## Data segment
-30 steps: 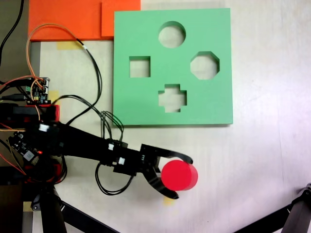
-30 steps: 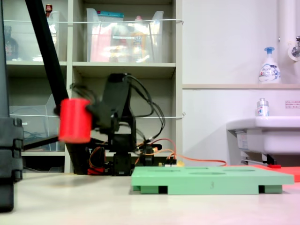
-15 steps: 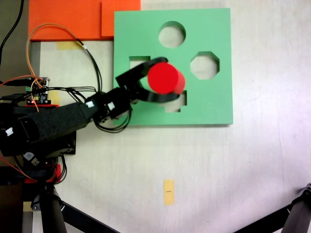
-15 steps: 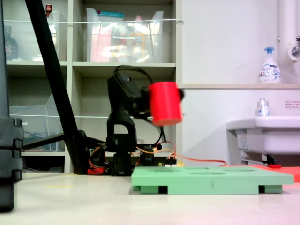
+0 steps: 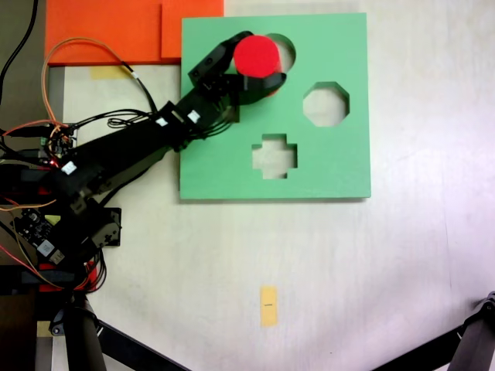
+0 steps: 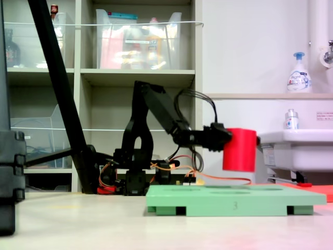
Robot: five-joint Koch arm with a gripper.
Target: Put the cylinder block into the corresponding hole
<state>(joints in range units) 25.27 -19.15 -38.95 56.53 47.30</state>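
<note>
My gripper (image 5: pixel 252 60) is shut on the red cylinder block (image 5: pixel 256 54), holding it upright in the air. In the first exterior view the block covers the left part of the circular hole (image 5: pixel 285 51) of the green foam board (image 5: pixel 340 162). In the second exterior view the cylinder block (image 6: pixel 239 150) hangs clearly above the board (image 6: pixel 234 198), its bottom apart from the surface, and my gripper (image 6: pixel 223 141) grips it from the second exterior view's left.
The board also has an octagonal cutout (image 5: pixel 326 104) and a cross cutout (image 5: pixel 274 156); my arm covers the square one. An orange sheet (image 5: pixel 108 31) lies at the first exterior view's upper left. Wires and a circuit board (image 5: pixel 60 144) sit near the arm's base. A yellow tape piece (image 5: pixel 267 306) marks the table.
The arm swung the held cylinder from the table in front of the board, over the board's middle, to above the circular hole, and lowered it somewhat.
</note>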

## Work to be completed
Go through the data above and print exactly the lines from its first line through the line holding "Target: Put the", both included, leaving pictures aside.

## Output below
-30 steps: 
-30 steps: 
-15 steps: 
-15 steps: 
+0 steps: 
+0 steps: 
Robot: five-joint Koch arm with a gripper.
Target: Put the cylinder block into the corresponding hole

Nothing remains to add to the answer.